Archives for December 2009

Sanger Adds Two Cancer Genomes

December 31, 2009 by Dan Koboldt

This week in Nature, investigators from Wellcome Trust Sanger Institute published the fourth and fifth complete cancer genomes. Interestingly, both are cancers in which the primary mutagen is known: malignant melanoma (UV light) and small-cell lung cancer (tobacco smoke). This seems to be important, because when I looked at the number of validated somatic coding mutations in each of the first five genomes, the latest two stood out.

first5cancer

Granted, small-cell lung cancer and malignant melanoma differ in many ways from leukemia and breast cancer. Yet the increase of confirmed somatic coding variants in these two recent studies is striking.

Corregendum: Not the First Catalogue of Somatic Mutations

Even so, the authors’ claim that they are “providing the first comprehensive catalogue of somatic mutations from an individual cancer” seems unjustified. Perhaps this is based on the idea that AML1 and LBC1 focused on coding variants only. Yet I point out that in AML2 we evaluated 282 noncoding somatic mutations and confirmed over 50. In the melanoma study, only 470 of the 33,345 newly found somatic mutations were sent through validation, and the method for selecting these was not made clear. At best, the “first comprehensive” claim is a semantic one; at worst, it’s just wrong.

That said, these are still landmark studies. Even with the emergence of next-generation sequencing, completing a cancer genome is a marvelous achievement. It requires substantial financial resources and technical expertise; we certainly knew that WTSI had these. But guiding the data through analysis and forming a cohesive story out of it is the real challenge. It requires persistence, intellect, and scientific rigor, but most of all it requires strong leadership. I congratulate our friends across the pond for showing that they have what it takes.

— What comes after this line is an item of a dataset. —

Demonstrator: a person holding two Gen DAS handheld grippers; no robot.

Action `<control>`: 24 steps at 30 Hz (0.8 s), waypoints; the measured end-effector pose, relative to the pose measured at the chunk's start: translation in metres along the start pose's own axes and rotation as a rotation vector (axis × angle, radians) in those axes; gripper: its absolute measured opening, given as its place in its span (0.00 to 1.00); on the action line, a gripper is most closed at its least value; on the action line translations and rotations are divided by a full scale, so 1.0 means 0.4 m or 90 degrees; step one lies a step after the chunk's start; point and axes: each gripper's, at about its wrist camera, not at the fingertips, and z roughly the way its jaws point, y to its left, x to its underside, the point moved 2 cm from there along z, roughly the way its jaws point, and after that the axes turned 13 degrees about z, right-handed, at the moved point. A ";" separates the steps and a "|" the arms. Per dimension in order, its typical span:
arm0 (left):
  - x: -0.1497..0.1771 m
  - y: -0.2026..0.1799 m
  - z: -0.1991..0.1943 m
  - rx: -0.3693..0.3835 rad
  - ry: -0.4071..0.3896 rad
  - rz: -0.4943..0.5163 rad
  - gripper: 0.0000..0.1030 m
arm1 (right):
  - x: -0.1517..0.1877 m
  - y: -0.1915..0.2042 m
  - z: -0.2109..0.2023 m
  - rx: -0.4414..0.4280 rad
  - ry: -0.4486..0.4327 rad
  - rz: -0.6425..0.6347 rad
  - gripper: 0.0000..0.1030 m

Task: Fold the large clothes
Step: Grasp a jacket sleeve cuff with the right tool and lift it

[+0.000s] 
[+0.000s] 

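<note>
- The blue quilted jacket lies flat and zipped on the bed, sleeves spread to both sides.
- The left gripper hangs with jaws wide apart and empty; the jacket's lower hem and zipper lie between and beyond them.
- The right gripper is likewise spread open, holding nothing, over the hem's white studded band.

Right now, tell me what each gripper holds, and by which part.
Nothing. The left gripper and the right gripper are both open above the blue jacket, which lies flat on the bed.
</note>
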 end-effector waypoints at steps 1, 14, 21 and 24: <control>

Illumina’s Fourth, ABI SOLiD’s First Cancer Genome

The melanoma study, like the first three cancer genomes, applied high-throughput sequencing on the Illumina platform (2 x 75bp, in this case). In contrast, the SCLC study is the first cancer genome to be sequenced on a different platform – ABI SOLiD. While the read lengths for SOLiD were not impressive (2×25 bp), the specificity was – 77 of 79 (97%) of somatic coding SNVs and 333 of 354 (94%) randomly chosen genome-wide variants tested confirmed by PCR and traditional sequencing.

Unfortunately, SOLiD also comes with a sensitivity cost. Only 22 of 29 previously identified SNVs (77%) were called. Indels were a real problem – neither of the two previously known coding indels were detected, and the validation rate for predicted somatic indels was 25%.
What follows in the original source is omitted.